現在、ヴェネツィアは観光客があまりに多く来すぎるため住民の生活環境が
相当悪化しているようだ。報道によると大型客船は寄港してくれるなとい
う反対運動までおきているとか。この街には旅人の心をとらえる豊かすぎる
観光資源があるから観光客は止められない。でも、オーバーツーリズムの
影響はもう看過できないところまできている。ふたつをどうバランスさせる
か。知恵の出しどころである。
リアルト橋をすぎ大きくS地形にくねる大運河をサンタ・ルチア駅に向かっ
て進むと運河に面した館がみえてくる。1434年に創建されたときファ
サードが青、白、黒、黄金に彩色されていたことから、カ・ドーロ(黄金の
館)と呼ばれている。
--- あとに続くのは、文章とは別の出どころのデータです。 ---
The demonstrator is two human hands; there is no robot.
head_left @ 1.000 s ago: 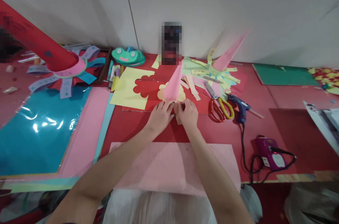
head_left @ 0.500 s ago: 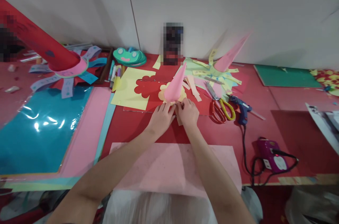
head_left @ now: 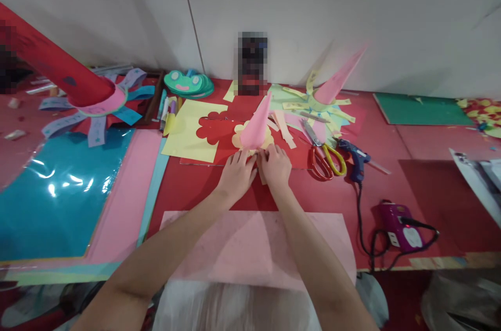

ここは1916年からフランケッティ美術館として
公開されており、予想以上にいい絵が姿を現わしてくれた。
圧倒的な迫力で存在感をみせつけるのがマンテーニャ(1431~
1506)の‘聖セバスティアーノ’、いくつかみたこの聖人の絵のなかでは
無数の矢の刺さり方が一番暴力的でその痛みたるや半端ではなさそう。日本
で言えば仁王立ちする弁慶といったところ。
ヴェネツィア派の巨匠たちもしっかり飾ってある。ティツィアーノ
(1485~1576)の‘ヴィーナス’はワシントンのナショナル・ギャラ
リーが所蔵する‘鏡を見ているヴィーナス’の変種のような作品。ヴィーナス
の白い肌の描写に魅了される。
動きのある人物表現と対称性をちょっと外す画面構成が特徴のティントレッ
ト(1519~1594)は肖像画も多く手がけている。‘老貴族の肖像’は
暗い背景に黒の衣服をまとい生き生きとした表情をみせる老人が浮き上がっ
ている。一番いい肖像画かもしれない。また、ヴァン・ダイク(1599~
1641)の‘伯爵の肖像’も長くみていた。